Where’s does that leave blogs and other social media when it comes to how people find a lawyer? Near the top of the list.
A long and winding road, that Will Hornsby refused to travel. As there was a caveat in the survey report, suggesting that a potential reason why people don’t turn to blogs is that “a higher percentage of people are interested in turning to blogs to help find a lawyer than the percentage of solo and small firm lawyers who have blogs,” Kevin and Will called a truce.
Because the shift in blame turned to “solo and small firm lawyers,” Carolyn Elefant jumped in to cut through the empty rhetoric.

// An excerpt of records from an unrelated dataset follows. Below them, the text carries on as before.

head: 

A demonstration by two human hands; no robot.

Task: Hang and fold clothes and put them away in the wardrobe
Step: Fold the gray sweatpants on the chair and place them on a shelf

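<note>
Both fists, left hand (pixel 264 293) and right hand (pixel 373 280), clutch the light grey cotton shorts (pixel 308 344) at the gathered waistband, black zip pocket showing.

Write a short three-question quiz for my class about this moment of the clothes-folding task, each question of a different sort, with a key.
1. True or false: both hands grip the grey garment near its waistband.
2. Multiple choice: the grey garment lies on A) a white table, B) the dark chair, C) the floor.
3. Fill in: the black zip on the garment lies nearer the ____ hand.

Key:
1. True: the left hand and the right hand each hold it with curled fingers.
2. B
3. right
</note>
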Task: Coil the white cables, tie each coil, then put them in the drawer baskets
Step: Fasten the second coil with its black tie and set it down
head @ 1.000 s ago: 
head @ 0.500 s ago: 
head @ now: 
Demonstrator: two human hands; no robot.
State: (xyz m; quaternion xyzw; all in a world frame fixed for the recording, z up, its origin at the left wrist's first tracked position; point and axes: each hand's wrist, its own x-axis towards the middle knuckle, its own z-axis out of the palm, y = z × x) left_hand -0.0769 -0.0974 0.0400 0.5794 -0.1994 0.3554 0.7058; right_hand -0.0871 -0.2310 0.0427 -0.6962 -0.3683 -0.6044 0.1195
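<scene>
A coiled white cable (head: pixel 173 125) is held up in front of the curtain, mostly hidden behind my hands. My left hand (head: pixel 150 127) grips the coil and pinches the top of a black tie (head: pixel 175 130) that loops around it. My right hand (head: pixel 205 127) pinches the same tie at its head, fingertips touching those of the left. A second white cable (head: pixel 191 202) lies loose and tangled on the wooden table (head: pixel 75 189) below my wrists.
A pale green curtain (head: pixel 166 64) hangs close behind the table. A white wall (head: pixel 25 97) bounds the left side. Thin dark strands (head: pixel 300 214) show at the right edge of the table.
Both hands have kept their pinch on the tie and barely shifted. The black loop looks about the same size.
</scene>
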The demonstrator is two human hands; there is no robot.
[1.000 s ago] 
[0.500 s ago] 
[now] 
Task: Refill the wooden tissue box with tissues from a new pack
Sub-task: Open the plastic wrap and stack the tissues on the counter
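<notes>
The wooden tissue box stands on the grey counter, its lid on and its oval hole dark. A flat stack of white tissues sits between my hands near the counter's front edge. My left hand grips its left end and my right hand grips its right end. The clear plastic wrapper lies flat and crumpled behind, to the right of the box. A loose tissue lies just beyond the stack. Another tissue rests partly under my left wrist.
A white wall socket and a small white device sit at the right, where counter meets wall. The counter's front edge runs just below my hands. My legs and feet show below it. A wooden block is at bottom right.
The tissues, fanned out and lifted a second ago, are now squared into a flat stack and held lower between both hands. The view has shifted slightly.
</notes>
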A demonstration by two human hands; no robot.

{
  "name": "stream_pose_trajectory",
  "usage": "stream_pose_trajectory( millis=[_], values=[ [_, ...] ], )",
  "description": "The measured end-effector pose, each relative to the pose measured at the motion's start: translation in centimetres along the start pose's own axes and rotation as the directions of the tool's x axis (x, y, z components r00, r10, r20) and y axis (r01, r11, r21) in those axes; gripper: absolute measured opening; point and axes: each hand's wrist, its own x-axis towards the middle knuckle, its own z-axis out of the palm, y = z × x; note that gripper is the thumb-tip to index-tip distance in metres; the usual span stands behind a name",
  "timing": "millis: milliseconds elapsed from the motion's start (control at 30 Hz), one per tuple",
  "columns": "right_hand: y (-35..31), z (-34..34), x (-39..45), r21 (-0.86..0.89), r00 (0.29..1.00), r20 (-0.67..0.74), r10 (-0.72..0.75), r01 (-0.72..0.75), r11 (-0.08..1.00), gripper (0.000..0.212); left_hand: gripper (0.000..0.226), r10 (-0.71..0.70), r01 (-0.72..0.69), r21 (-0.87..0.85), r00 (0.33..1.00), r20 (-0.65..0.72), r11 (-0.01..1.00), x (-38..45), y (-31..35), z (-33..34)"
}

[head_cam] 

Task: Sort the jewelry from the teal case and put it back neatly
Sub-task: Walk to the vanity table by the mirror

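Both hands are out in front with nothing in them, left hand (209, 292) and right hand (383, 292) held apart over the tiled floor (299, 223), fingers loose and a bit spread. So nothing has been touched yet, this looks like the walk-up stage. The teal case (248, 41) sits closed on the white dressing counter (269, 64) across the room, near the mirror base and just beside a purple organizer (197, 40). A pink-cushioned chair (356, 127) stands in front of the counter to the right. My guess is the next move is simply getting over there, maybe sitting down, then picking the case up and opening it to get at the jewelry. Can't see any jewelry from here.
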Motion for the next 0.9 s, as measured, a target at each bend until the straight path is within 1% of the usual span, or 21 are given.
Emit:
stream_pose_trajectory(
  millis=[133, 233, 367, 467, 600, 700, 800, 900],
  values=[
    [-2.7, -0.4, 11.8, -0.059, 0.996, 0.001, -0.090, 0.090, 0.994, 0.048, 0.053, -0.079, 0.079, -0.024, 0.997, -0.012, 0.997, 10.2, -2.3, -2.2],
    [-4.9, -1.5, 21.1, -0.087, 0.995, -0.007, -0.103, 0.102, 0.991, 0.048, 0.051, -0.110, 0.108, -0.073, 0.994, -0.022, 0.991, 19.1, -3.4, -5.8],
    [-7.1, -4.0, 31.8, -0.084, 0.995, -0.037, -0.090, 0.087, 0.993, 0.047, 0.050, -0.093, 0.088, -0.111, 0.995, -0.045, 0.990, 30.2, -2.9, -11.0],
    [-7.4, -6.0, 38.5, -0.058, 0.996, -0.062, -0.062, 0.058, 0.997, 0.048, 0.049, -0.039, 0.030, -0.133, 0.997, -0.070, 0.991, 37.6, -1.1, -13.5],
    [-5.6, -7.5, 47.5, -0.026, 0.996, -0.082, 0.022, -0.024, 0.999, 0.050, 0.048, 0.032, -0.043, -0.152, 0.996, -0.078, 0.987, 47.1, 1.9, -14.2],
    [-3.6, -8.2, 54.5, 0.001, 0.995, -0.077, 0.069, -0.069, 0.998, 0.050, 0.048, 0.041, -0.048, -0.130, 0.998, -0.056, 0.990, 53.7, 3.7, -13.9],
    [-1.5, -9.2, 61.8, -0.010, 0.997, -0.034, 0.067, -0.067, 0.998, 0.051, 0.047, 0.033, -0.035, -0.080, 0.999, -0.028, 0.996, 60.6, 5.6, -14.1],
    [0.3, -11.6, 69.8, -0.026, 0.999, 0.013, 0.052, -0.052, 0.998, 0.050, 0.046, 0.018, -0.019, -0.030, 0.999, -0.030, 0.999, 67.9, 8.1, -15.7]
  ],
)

There are other reasons why only seven percent (according to the ABA Survey) of solo and small firm lawyers blog. Some are busy and can’t find the time. Some simply don’t like to write. Some take the position (erroneously in my view) that by blogging, they’re giving away the cow, so to speak. Others prefer to engage in other marketing activities such as speaking engagements and seminars or bar events (not my cup of tea, but different strokes).
But at the end of the day, most solos don’t blog because they simply do not see it benefiting their bottom line – and the ABA survey results, at least the actual numbers, tend to corroborate that instinct. Indeed, it may be that consumers are hungry for information, but most solos and small firms aren’t willing to provide it without some assurance that those consumers will convert into clients. Saying that consumers want more information from blogs doesn’t tell me that they want to hire a lawyer. Rather, it suggests that they just want more free information.
Icy cold water splashed on the faces of the faithful. No matter how many well-turned phrases are used to explain away the inability to calculate ROI, or how trusted sources can somehow be traced back to a blog.
A commenter here once questioned whether lawyers were supposed to be capable of sorting through the nonsense, the meaningless rhetoric, the meritless contentions. Well, yes, they are. Do they? Not so much. It’s a problem.
There’s a theory among the social media marketers that people hire lawyers they like. The point is the create a likeable online persona and people will like you for it, thus causing them to hire you. Having read a lot of lawyer blogs, it seems that this theory has been embraced by lawyers who market, along with the shameless self-promotional belief that the internet is a truth-free zone where ascribing non-existent awards, honors and miscellaneous kudos to oneself is par for the course.
This theory is also at play at various other social media venues, where lawyers collect twitter followers, LinkedIn associates and Facebook friends to show others how much they’re loved and admired. I read as much as I can take without going into insulin shock. They are all very likeable. Some even approach lovable.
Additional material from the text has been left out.